Walrus zoogdier
Walrus zoogdier

Noordpool (Svalbard) walrus - klimaatgetuige (Mei 2024)

Noordpool (Svalbard) walrus - klimaatgetuige (Mei 2024)
Anonim

Walrus (Odobenus rosmarus), ook wel morse genoemd, enorm zeehondachtig zoogdier dat voorkomt in de Arctische zeeën. Er zijn twee ondersoorten: de Atlantische walrus (Odobenus rosmarus rosmarus) en de Pacifische walrus (O. rosmarus divergens). Mannelijke Pacific walrus zijn iets groter, met langere slagtanden.

carnivoor

> walrus). Deze waterfamilies worden vinpotigen genoemd.

De grijsachtige schil van de walrus is 2-4 cm (1-2 inch) dik, met diepe plooien rond de schouders. De huid is bedekt met kort roodachtig haar, waardoor de dieren een algehele kaneelkleur krijgen. De walrus heeft een ronde kop, kleine ogen en geen uitwendige oren. De snuit is kort en breed en heeft een opvallende snor van stijve, veerachtige snorharen (vibrissae). Het mannetje, dat een maximale lengte en gewicht van ongeveer 3,7 meter (12 voet) en 1700 kg (3700 pond) bereikt, is ongeveer een derde groter dan het vrouwtje.

Beide geslachten hebben lange slagtanden (de bovenste hoektanden) die vanuit de mond naar beneden uitsteken. Bij de man kunnen ze ongeveer een meter lang en 5,4 kg (12 pond) wegen. De slagtanden werken voornamelijk bij paringsvertoning en ter verdediging tegen andere walrussen. Ze worden niet gebruikt om voedsel van de oceaanbodem te graven. De walrus voedt zich op een diepte van minder dan 80 meter (260 voet), meestal op 10-50 meter (30-160 voet). Wroeten over de oceaanbodem met zijn snuit, identificeert het prooi met zijn snorharen. Het dieet van de walrus bestaat grotendeels uit venusschelpen en mosselen, maar bevat af en toe vis en zelfs kleine zeehonden.

De walrus is een gezellig dier dat leeft in groepen van soms wel 100 of meer. Het komt niet vaak voor in diep water, maar bewoont kusten en randen van ijsplaten, waar het zich periodiek op stranden en ijsschotsen sleept om te rusten en te zonnebaden. Net als de zeeleeuw en pelsrob (familie Otariidae), kan de walrus zijn achterste vinnen naar voren onder zijn lichaam naar voren draaien en kan hij dus kruipen met alle vier de ledematen. Mannetjes paren in de winter met meerdere vrouwtjes. Dominantie wordt bij mannen vastgesteld op basis van lichaams- en slagtandgrootte. Ze laten zien door hun slagtanden te laten zien en klikkende en belachtige geluiden onder water te maken. Wanneer een vrouwtje wordt aangetrokken, voegt ze zich bij het mannetje en vindt paring onder water plaats. Uitgestelde implantatie van het bevruchte ei resulteert in een totale draagtijd van 15-16 maanden. De enkele walruspup weegt bij de geboorte ongeveer 60 kg (130 pond) en blijft twee tot drie jaar bij het vrouwtje. Seksuele volwassenheid komt voor bij vrouwen van zes tot zeven jaar, bij mannen van acht tot tien jaar. In het wild kan walrus iets meer dan 40 jaar oud zijn. In zeldzame gevallen worden ze gedood door ijsberen of orka's.

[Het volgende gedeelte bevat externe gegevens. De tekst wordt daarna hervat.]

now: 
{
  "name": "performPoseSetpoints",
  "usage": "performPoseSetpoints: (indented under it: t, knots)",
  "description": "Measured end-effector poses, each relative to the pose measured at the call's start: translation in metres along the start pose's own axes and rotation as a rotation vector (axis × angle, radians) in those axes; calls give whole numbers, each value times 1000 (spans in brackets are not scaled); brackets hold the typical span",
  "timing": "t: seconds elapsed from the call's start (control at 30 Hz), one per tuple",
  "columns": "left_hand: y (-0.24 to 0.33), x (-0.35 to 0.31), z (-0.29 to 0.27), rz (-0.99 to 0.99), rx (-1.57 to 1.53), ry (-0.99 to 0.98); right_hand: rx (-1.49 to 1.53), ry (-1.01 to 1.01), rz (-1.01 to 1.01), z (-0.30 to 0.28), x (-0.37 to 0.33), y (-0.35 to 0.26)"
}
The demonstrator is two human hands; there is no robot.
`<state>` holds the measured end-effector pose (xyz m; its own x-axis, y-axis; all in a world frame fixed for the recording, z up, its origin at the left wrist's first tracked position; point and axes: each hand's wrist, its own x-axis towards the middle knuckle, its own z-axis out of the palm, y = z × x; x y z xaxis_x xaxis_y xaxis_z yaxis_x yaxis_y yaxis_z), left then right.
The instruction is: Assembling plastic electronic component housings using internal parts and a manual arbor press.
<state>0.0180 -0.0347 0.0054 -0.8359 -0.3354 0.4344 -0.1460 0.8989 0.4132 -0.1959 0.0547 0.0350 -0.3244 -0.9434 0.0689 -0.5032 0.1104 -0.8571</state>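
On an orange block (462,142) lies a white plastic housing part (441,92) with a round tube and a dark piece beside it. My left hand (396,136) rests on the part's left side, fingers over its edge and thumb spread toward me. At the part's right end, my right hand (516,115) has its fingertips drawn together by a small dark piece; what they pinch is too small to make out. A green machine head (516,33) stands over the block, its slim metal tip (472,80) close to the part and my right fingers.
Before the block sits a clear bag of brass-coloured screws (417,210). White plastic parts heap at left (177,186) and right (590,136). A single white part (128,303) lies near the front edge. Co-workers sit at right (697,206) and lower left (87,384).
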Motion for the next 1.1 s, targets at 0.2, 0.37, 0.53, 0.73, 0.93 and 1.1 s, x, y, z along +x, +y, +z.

De walrus wordt gewaardeerd door zowel de Inuit- als commerciële jagers voor blubber-, huid- en ivoren slagtanden. Het aantal is verminderd door commerciële activiteiten. Walrus zijn nu beschermd tegen zeehondenjagers, maar zijn nog steeds onderworpen aan de jacht op levensonderhoud door aboriginals. Net als zeehonden is de walrus een vinpot. Het is het enige levende lid van de familie Odobenidae.